Co-targeting FGFR and PI3K signaling as a strategy to overcome resistance to alpelisib/fulvestrant treatment in PIK3CA-mutant luminal A breast cancer

M. Oguz¹, E. Emirmustafaoglu², O. Sahin³, O. Cizmecioglu¹

¹Ihsan Dogramaci Bilkent University, Department of Molecular Biology and Genetics, Ankara, Turkey
²Middle East Technical University, Department of Biology, Ankara, Turkey
³Medical University of South Carolina, Department of Biochemistry & Molecular Biology, Charleston, United States

Introduction:

Mutations in the PI3K pathway are prevalently observed in luminal A-type breast cancer, characterized by HR positivity and HER2 negativity. While PI3K inhibitors, such as alpelisib, are FDA-approved for the treatment of PIK3CA-mutant breast cancers, PI3K pathway inhibition can activate compensatory signaling, leading to drug resistance. The objective of this study is to identify actionable resistance mechanisms associated with the FDA-approved combination of alpelisib and fulvestrant in the treatment of advanced-stage PIK3CA-mutant breast cancer. Transcriptomic analysis reveals activation of FGFR signaling as a key mechanism of resistance. We demonstrate that FGFR inhibition synergizes with alpelisib to inhibit tumor growth in alpelisib/fulvestrant-resistant cell lines, 3D tumor spheroids, in vivo xenografts, and patient-derived xenograft models.

Material and method:

MCF7 and T47D cell lines with acquired resistance to the alpelisib/fulvestrant combination were generated and subjected to comparative transcriptome analysis to identify potential resistance networks. Biochemical analysis was used to validate key components of the resistance-associated signaling pathways.
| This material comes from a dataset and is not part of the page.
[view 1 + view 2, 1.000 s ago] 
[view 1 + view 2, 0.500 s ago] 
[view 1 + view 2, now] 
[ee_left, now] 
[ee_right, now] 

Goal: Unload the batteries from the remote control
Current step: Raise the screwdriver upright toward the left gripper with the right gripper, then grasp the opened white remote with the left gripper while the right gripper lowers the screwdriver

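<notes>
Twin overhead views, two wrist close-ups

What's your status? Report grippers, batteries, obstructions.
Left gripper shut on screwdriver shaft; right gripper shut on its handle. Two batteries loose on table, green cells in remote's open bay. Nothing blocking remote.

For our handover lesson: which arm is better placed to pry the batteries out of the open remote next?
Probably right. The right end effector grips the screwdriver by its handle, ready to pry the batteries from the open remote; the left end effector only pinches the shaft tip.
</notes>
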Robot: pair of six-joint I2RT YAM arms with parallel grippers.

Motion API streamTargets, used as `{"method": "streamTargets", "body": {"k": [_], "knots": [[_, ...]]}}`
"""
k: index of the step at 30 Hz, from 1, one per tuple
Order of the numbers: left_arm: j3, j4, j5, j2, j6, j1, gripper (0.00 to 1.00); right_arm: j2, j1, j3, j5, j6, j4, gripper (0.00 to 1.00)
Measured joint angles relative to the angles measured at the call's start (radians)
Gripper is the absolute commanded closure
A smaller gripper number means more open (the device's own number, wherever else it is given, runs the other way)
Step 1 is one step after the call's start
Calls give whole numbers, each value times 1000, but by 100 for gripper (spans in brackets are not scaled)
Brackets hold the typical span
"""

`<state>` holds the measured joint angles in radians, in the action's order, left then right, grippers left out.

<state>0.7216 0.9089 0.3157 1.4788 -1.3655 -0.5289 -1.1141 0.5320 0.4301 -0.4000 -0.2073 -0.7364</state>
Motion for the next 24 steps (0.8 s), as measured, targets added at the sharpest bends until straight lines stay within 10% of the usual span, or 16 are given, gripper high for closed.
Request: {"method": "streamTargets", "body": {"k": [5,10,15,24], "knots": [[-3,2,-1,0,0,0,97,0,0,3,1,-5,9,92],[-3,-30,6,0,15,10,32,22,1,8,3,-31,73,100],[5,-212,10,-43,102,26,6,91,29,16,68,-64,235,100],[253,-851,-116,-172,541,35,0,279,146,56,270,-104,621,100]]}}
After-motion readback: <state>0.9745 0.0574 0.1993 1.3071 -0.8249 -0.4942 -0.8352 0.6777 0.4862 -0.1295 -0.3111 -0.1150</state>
To elucidate the functional impact of FGFR-dependent resistance mechanisms, resistant cells, 3D tumor spheroids, in vivo xenografts, and PDX models were treated with combinations of alpelisib and FDA-approved pan-FGFR inhibitors, erdafitinib and pemigatinib, or the FGFR2-specific inhibitor lirafugratinib.

Result and discussion:

Transcriptomic analysis revealed overactivation of FGFR signaling as a key bypass mechanism of resistance. Immunoblotting confirmed the activation of FGFR and downstream MAPK pathways in resistant cells. Functional studies demonstrated synergistic growth-inhibitory effects of pemigatinib and lirafugratinib, when combined with alpelisib in alpelisib/fulvestrant-resistant cell lines and 3D tumor spheroids. Concurrent inhibition of the FGFR pathway and p110α led to sustained tumor regression in drug-resistant tumor xenografts and PDX models in vivo.

Conclusion:

Overall, our study identifies FGFR signaling as a key mediator of resistance to combined alpelisib and fulvestrant treatment in PIK3CA-mutant luminal A breast cancer. These findings suggest that targeting the FGFR pathway in combination with PI3K inhibition may represent a potential strategy to overcome drug resistance in advanced-stage refractory luminal A breast cancer.